After all, disabled people, the elderly, and those with devastating existential grief caused by, say, the sudden death of family members, may suffer more profoundly – and for a longer period of time – than the terminally ill. If “self-deliverance” is, in principle, okay for those who experience less suffering for a shorter duration, then how would we justify denying termination to those who would seem to have a greater claim to receiving help to die?
In fact, this is precisely what has happened in the Netherlands. After more than 30 years of permitted euthanasia, the category of the Dutch killable has expanded steadily; it now includes the depressed, the chronically ill, and the disabled, including infants who are born with birth defects. And now, the Dutch parliament seems set on lowering the age of consent to be killed to twelve years old.

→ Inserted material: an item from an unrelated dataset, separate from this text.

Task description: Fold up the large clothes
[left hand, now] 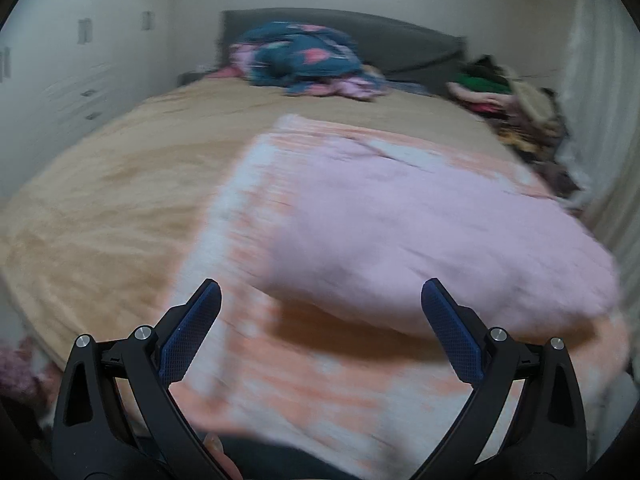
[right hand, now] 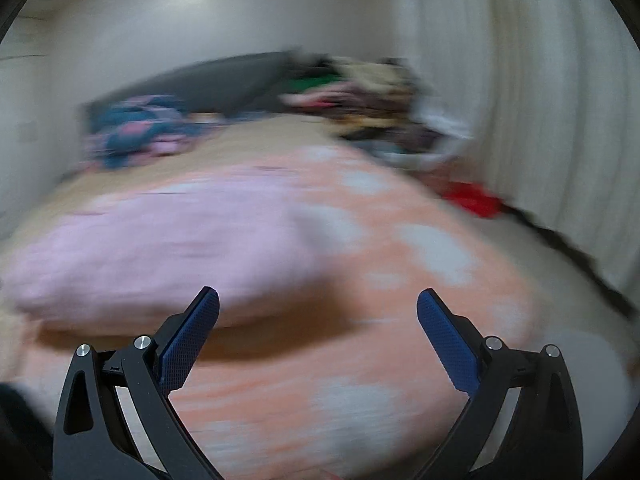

This should all be kept firmly in mind as we enter a new legislative year in which several states may see legislation introduced to legalize assisted suicide. In the intense debate to come, we will hear ad nauseum about how assisted suicide will be limited to the dying and how supposedly strict guidelines will protect against abuse.
Talk is cheap. What really counts are first principles and the societal forces that such laws set in motion. For as soon as we accept killing as a legitimate answer to human suffering, it ceases to be a question of whether euthanasia practices will expand to accommodate the Nitschke/Kevorkian approach and becomes one of how long that process will take.